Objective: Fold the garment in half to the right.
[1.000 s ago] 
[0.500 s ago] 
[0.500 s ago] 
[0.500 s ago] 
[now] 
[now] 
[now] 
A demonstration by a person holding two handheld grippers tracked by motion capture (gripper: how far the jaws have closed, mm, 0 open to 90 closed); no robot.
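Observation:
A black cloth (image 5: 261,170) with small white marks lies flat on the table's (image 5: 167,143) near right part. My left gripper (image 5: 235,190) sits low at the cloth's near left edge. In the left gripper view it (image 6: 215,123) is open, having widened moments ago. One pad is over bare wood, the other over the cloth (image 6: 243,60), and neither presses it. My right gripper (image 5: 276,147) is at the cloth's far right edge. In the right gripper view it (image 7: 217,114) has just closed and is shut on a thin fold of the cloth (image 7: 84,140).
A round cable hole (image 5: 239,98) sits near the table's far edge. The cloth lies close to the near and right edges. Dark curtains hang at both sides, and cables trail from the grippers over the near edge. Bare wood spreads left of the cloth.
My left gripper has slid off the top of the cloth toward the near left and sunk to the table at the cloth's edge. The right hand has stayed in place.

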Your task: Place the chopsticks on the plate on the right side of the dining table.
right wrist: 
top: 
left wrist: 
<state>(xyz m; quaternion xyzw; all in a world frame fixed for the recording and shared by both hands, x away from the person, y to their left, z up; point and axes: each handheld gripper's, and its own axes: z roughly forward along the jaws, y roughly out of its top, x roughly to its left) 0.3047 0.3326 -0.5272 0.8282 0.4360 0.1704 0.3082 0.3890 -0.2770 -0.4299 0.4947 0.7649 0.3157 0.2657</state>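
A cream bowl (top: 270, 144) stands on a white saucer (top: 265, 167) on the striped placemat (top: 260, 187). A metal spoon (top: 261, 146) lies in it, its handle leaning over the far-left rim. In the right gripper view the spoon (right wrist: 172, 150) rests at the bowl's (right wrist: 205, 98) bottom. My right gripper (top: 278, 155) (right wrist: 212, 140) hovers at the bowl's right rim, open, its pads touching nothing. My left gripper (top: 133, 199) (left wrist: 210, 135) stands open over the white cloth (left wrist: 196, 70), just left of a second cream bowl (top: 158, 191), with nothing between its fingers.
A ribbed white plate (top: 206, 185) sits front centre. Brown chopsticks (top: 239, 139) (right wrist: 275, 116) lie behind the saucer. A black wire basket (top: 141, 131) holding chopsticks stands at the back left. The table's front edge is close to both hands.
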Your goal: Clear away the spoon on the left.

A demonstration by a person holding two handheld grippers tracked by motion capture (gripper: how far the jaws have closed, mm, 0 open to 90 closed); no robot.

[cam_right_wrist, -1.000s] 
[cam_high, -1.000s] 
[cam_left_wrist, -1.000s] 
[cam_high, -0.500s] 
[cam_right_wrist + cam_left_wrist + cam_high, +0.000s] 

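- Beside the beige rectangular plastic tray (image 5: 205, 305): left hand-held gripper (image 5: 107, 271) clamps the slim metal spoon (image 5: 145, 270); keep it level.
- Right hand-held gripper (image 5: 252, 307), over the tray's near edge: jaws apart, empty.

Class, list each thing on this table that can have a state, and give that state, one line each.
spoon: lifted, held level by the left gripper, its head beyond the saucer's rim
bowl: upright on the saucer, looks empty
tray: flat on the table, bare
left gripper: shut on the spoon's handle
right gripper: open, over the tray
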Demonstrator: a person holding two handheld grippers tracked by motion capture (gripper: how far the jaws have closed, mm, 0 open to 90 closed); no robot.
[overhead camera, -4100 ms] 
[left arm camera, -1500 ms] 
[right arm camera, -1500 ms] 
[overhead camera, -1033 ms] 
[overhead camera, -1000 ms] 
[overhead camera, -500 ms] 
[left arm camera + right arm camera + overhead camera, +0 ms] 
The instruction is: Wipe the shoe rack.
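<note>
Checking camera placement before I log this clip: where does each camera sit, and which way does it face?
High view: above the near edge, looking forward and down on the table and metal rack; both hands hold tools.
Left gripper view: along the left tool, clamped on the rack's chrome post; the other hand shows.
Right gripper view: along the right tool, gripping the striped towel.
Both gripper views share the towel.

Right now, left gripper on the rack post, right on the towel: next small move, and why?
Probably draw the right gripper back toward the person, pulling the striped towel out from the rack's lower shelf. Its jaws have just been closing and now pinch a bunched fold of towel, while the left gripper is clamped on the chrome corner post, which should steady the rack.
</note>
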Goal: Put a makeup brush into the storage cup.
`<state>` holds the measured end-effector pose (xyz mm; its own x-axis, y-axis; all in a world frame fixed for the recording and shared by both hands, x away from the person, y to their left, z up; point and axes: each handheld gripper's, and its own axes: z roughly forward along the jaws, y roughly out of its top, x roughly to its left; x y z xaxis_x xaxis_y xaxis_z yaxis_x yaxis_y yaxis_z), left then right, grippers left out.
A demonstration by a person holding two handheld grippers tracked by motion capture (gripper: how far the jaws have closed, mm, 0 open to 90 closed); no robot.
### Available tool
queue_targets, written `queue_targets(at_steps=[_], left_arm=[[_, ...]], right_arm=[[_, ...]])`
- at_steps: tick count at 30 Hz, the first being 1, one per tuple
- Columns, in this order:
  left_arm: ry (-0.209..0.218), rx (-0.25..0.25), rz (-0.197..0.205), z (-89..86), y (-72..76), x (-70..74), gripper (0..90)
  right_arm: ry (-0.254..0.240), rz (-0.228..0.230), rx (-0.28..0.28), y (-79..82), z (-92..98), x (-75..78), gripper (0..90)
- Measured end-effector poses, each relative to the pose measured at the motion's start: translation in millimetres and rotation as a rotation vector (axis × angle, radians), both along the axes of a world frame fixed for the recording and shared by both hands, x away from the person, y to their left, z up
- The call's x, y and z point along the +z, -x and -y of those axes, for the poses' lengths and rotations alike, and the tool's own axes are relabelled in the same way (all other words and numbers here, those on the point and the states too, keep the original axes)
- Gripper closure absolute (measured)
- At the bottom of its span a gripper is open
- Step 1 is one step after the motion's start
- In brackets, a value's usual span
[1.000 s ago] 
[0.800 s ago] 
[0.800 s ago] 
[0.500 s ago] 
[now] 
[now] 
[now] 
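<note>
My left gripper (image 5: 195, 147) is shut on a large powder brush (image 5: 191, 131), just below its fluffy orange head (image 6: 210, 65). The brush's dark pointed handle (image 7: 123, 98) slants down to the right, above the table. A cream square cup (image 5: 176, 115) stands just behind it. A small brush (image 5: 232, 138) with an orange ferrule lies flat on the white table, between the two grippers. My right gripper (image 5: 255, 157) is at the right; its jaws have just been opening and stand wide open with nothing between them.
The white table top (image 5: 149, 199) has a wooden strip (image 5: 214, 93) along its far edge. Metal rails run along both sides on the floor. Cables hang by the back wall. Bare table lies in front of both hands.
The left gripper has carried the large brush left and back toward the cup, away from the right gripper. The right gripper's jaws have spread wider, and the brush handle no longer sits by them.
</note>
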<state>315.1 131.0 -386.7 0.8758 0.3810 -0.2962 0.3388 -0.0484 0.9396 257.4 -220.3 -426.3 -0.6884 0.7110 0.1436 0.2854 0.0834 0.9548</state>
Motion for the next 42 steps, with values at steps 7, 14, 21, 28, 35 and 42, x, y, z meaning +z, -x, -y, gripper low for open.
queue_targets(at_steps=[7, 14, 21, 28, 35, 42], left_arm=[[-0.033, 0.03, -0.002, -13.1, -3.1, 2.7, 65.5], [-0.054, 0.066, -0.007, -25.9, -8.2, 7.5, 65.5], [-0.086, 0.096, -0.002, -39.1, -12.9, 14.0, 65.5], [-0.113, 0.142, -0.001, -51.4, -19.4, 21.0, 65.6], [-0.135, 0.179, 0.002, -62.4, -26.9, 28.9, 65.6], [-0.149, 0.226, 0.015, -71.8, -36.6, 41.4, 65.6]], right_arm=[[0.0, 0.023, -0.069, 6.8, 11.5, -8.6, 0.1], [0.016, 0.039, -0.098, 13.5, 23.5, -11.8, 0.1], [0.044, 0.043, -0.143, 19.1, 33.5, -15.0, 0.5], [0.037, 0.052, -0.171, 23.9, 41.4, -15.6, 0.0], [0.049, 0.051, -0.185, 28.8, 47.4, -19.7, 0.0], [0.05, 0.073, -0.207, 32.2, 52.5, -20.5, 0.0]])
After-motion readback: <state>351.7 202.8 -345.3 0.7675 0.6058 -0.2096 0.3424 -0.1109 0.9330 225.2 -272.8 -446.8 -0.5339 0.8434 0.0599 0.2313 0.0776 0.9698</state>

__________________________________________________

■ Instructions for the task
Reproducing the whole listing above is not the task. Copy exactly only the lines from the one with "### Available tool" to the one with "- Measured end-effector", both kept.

■ Exercise response
### Available tool
queue_targets, written `queue_targets(at_steps=[_], left_arm=[[_, ...]], right_arm=[[_, ...]])`
- at_steps: tick count at 30 Hz, the first being 1, one per tuple
- Columns, in this order:
  left_arm: ry (-0.209..0.218), rx (-0.25..0.25), rz (-0.197..0.205), z (-89..86), y (-72..76), x (-70..74), gripper (0..90)
  right_arm: ry (-0.254..0.240), rz (-0.228..0.230), rx (-0.28..0.28), y (-79..82), z (-92..98), x (-75..78), gripper (0..90)
- Measured end-effector poses, each relative to the pose measured at the motion's start: translation in millimetres and rotation as a rotation vector (axis × angle, radians), both along the axes of a world frame fixed for the recording and shared by both hands, x away from the person, y to their left, z up

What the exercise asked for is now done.